# Forgotten Romantic Era Adagios/Andantes (2nd in a Series):Tellefsen Piano Concerto #2



## DaveM (Jun 29, 2015)

Thomas Tellefsen (1823-1874), a Norwegian, was both a protege (taught from 1844-47) and friend of Chopin. While you may hear a Chopin influence, this 1854 concerto Adagio is still a uniquely original work:






Part 1 in the series: Winding Piano Concerto:
http://www.talkclassical.com/42454-forgotten-romantic-era-adagios.html


----------



## violadude (May 2, 2011)

Nice, but I can see why it was forgotten.


----------



## Pugg (Aug 8, 2014)

violadude said:


> Nice, but I can see why it was forgotten.


I second this


----------



## Weston (Jul 11, 2008)

Which doesn't mean it's not worth remembering once in a while after being forgotten.

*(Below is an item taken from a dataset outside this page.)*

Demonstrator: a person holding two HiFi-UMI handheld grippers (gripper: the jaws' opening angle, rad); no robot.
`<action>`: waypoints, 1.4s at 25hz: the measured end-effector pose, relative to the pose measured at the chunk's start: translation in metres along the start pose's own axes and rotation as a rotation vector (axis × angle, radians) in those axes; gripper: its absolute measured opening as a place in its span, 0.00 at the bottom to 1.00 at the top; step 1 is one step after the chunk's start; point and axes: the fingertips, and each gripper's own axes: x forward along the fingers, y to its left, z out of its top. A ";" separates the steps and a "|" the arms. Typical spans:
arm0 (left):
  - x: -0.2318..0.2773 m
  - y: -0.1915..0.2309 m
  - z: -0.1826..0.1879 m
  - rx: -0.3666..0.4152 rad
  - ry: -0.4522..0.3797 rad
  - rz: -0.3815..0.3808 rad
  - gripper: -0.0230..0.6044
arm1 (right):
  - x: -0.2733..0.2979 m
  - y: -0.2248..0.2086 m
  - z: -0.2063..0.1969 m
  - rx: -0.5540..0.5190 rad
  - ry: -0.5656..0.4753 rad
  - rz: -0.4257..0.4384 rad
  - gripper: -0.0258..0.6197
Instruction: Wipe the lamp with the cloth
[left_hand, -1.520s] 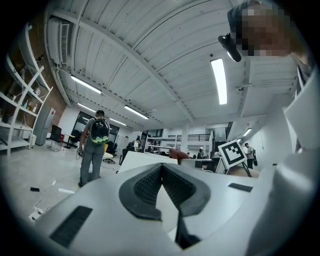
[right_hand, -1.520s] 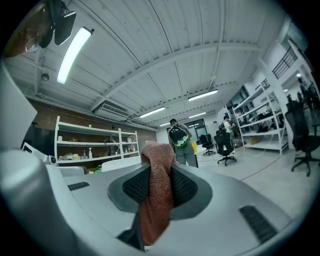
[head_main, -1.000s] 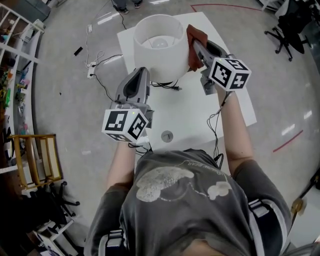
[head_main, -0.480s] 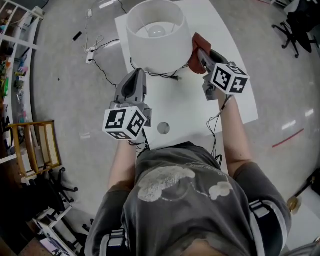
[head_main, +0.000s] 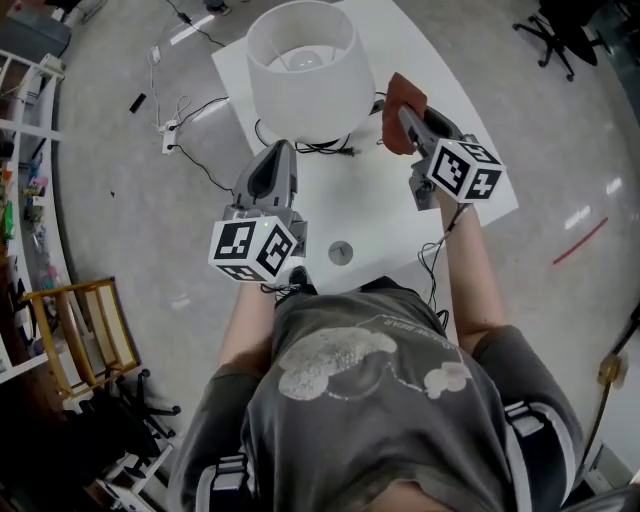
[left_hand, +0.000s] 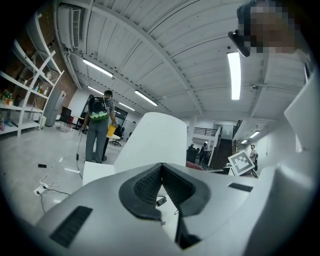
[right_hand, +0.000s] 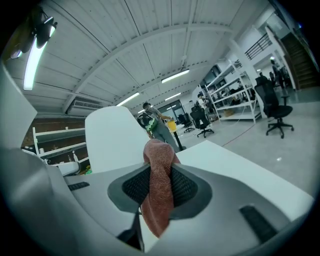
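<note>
- Large hall w/ grey concrete floor (head_main: 140, 230); shelving (head_main: 25, 150) along the left side, yellow wooden rack (head_main: 85, 335) near it, black office chair (head_main: 545, 30) far right, red line (head_main: 580, 240) on floor at right.
- White tabletop (head_main: 400, 215), square, set at an angle to the person; round cable hole (head_main: 340, 252) close to its near edge.
- Lamp (head_main: 300, 70): white drum shade, upright, towards far-left corner of tabletop; bulb (head_main: 297, 62) visible through open top. Black cord (head_main: 335, 148) lies on tabletop at lamp base; more cords and a power strip (head_main: 165, 130) on floor off the left edge.
- Cloth (head_main: 402, 100): rust-brown, bunched, pinched in the right gripper. Sits just beside the shade's right side, above far-right part of tabletop; head view shows a thin gap to the shade. Right gripper view: one fold sticks up past the tips, the rest hangs down btwn the pads.
- Right gripper (head_main: 408, 118): jaws clamped on cloth, tips aimed at the shade.
- Left gripper (left_hand: 161, 172): jaws closed together, nothing btwn them. Held above left half of tabletop, tips pointing at the lamp's lower part, short of it.
- Bystander w/ green backpack (left_hand: 98, 127) stands on floor beyond the tabletop's far side, back turned.
</note>
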 end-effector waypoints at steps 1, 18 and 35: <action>0.000 0.000 0.001 0.002 0.000 -0.022 0.05 | -0.004 0.004 0.004 -0.003 -0.023 -0.007 0.18; -0.113 0.018 -0.008 -0.004 0.030 -0.350 0.05 | -0.093 0.149 -0.077 -0.033 -0.183 -0.169 0.18; -0.108 0.010 0.017 -0.054 0.106 -0.456 0.05 | -0.106 0.174 -0.074 0.030 -0.155 -0.260 0.18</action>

Sometimes I think fame perpetuates itself in the same manner as sites like Amaz*n suggesting I might like Star Trek when it surmises I like science fiction. Do you think? There is a kind of inertia, once overcome and put in motion it's hard also to stop. So there may at times be a thin line separating the forgotten from the ubiquitous.

But then I wasn't listening in any deep analytical way.


----------